# Can you give a dog carcass to the hunt?



## Seth (26 April 2011)

Or do they only take livestock?


----------



## milo'n'molly (26 April 2011)

to do what with?

Pretty sure you cant feed dogs to dogs. Cows got bse from that, human cannibals got something similar called kuro(sp?) so prob not a good idea


----------



## Alec Swan (26 April 2011)

I would think that you can give the carcass of a dog,  to who ever you wish.  A strange question,  no doubt!!

Alec.


----------



## Dobiegirl (26 April 2011)

This has already been posted on AAD and I have replied to the op to ring the hunt and let us know what they recommend.


----------



## irish_only (26 April 2011)

This has opened up a whole new thought process. Instead of burying my gran and having to pay for the funeral, due you think my local pack would have her? (Subject of course to her being clean of drugs)


----------



## Spudlet (27 April 2011)

irish_only said:



			This has opened up a whole new thought process. Instead of burying my gran and having to pay for the funeral, due you think my local pack would have her? (Subject of course to her being clean of drugs)
		
Click to expand...

Hmmmm. Where do we stand on gin? Don't want a load of pissed hounds wibbling round all over the place... and as for the moaning when the hangovers kicked in, well it would be unbearable!


----------



## Vizslak (27 April 2011)

Now thats not such a silly idea, if it were allowed I would quite like to be fed to my hunts pack when my time comes! If indeed when my time comes we actually have any packs left


----------



## JanetGeorge (27 April 2011)

irish_only said:



			This has opened up a whole new thought process. Instead of burying my gran and having to pay for the funeral, due you think my local pack would have her? (Subject of course to her being clean of drugs)
		
Click to expand...

No - they wouldn't.  Breach of lots of regulations.  But HERE's a thought - http://www.horseandhound.co.uk/news/article.php?aid=307140


----------



## rosie fronfelen (27 April 2011)

Seth said:



			Or do they only take livestock?
		
Click to expand...

what a revolting idea-


----------



## Simsar (27 April 2011)

If you can they would probably incinerate it.


----------



## EAST KENT (27 April 2011)

Well good old Betty McKeever wanted to be fed back to her Blean Beagles,but they would`nt let her! So instead her ashes were scattered atop Blean Hill at a meet.
   As I understand it,not sure if it is true, Hound carcases were once fed back to the pack,but they would have been shot and so edible..not full of Euthasate like pet dogs.


----------



## Alec Swan (27 April 2011)

I read somewhere that a well known and retired huntsman requested that he be broken up,  and then fed to his hounds,  upon his death.

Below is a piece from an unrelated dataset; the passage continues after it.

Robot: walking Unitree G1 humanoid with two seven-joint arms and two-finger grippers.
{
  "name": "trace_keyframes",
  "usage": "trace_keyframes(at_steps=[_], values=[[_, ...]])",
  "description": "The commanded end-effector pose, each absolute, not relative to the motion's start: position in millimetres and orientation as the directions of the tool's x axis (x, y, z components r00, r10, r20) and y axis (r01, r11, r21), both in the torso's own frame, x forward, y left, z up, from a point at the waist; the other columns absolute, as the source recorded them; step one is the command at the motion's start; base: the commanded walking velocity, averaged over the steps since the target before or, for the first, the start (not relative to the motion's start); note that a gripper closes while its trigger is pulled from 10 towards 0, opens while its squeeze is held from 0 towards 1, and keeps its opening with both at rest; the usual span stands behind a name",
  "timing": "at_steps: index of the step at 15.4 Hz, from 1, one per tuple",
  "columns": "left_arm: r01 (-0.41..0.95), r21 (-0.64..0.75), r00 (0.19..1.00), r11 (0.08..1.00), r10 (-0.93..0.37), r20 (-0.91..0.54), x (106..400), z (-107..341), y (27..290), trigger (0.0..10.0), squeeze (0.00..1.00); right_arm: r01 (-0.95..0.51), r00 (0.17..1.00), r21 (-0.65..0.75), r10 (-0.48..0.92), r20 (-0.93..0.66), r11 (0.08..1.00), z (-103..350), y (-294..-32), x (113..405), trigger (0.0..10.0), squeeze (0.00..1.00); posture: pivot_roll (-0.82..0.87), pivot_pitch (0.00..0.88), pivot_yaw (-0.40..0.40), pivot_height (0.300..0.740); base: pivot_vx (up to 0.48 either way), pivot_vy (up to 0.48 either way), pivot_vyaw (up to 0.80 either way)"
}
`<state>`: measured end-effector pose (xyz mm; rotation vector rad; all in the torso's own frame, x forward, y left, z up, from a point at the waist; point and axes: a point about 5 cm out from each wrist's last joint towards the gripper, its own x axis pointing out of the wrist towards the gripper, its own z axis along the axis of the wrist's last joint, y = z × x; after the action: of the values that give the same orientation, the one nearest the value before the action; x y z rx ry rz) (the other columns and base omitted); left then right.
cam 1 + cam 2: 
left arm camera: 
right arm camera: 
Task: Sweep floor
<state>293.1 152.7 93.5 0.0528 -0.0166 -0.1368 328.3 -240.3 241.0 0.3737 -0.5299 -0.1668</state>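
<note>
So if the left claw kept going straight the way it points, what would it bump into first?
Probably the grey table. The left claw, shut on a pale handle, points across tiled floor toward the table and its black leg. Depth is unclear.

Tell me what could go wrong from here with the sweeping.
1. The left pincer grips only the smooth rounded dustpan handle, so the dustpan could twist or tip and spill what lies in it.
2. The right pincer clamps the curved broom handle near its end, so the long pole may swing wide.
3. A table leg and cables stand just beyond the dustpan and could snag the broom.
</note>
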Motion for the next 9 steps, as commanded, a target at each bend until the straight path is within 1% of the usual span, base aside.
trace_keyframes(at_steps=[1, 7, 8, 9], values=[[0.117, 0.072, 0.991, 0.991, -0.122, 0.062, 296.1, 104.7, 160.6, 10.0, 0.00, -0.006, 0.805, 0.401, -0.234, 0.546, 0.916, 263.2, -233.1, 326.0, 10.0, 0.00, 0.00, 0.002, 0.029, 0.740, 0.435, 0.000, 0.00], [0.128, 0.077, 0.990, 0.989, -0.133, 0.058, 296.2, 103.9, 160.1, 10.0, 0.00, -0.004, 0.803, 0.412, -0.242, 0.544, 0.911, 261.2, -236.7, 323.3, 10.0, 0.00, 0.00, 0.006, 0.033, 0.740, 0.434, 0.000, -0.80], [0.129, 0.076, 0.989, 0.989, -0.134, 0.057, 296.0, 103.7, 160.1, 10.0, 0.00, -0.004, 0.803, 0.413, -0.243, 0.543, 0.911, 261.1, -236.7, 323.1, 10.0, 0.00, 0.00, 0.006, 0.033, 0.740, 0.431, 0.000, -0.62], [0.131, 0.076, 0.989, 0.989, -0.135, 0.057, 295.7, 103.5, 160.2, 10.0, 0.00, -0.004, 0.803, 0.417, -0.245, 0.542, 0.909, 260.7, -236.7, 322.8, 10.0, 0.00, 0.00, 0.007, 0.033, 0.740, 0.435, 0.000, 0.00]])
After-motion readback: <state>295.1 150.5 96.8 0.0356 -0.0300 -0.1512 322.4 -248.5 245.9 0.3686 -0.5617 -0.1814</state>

The due date arrived,  but the incoming huntsman refused.  He did say,  however,  that he'd feed the man's ashes to the hounds in their porridge,  and that's exactly what he did!!

Alec.


----------



## Maesfen (27 April 2011)

My immediate thought was what a callous thing to do to a dog if the dog was your pet and shows you up in very bad light if you can't be bothered to do the decent thing and bury it properly or have it cremated, whether at the vets or a pet crematorium if money is tight.
Yes, my horses are put down and fed to hounds but I couldn't bare to think of my dog, my friend, going the same way; they have a dignified end in the garden with a bush planted over their grave.


----------



## Loulou2002 (27 April 2011)

Do you not own a shovel....or a garden!


----------



## mollichop (27 April 2011)

Feeding same species does not sit well with me (I know dog/hound but even so).

When I was 12, the boys school next door had a farm and one of the boys tried to give a beef sandwich to one of the cows, I was so upset, I shoved him on the ground and kicked him. Only fight i've ever been in 

Erm have you asked the kennelman OP?


----------



## Fiagai (27 April 2011)

....would you sleep with your sister?


----------



## irish_only (28 April 2011)

Fiagai said:



			....would you sleep with your sister?
		
Click to expand...

See, a totally new thought process.


----------



## marlyclay (28 April 2011)

How about we feed the troll to the hounds...but he would have to be completely drug free and either shot first or swiftly banged over the head with a shovel .


----------



## irish_only (28 April 2011)

marlyclay said:



			How about we feed the troll to the hounds...but he would have to be completely drug free and either shot first or swiftly banged over the head with a shovel .
		
Click to expand...

Too too kind. Chop feet and hands off and then chuck in


----------



## Alec Swan (28 April 2011)

Fiagai said:



			....would you sleep with your sister?
		
Click to expand...

Have you ever visited the fens?  I would think that it goes with the territory,  looking at some of them! 

Alec.


----------



## EAST KENT (30 April 2011)

Must be marshy areas Alec then


----------



## Simsar (30 April 2011)

PML!


----------



## Devonshire dumpling (1 May 2011)

Our local hunt has always taken dogs, they just incinerate them, or if you are feeling precious you can say they cremate them!


----------



## Alec Swan (1 May 2011)

EAST KENT said:



			Must be marshy areas Alec then  

Click to expand...

Unlikely,  as both the land and the inhabitants have mostly been drained. 

Alec.


----------



## EAST KENT (2 May 2011)

Oh we have just the fellow for them showing mini bull terriers..he`s an undertaker! Apparently..so he says..he talks to them as he drains and then replaces their blood.God`s Honour! Sort of a friendly vamp,sadly though he does not resemble Edward,Bill or Eric,more`s the pity. Life`s a bitch


----------



## SusannaF (4 May 2011)

Alec Swan said:



			I read somewhere that a well known and retired huntsman requested that he be broken up,  and then fed to his hounds,  upon his death.

The due date arrived,  but the incoming huntsman refused.  He did say,  however,  that he'd feed the man's ashes to the hounds in their porridge,  and that's exactly what he did!!

Alec.
		
Click to expand...

And Mary Howden with the West Norfolk often asked to be fed to hounds.... They told her she wouldn't make good gravy


----------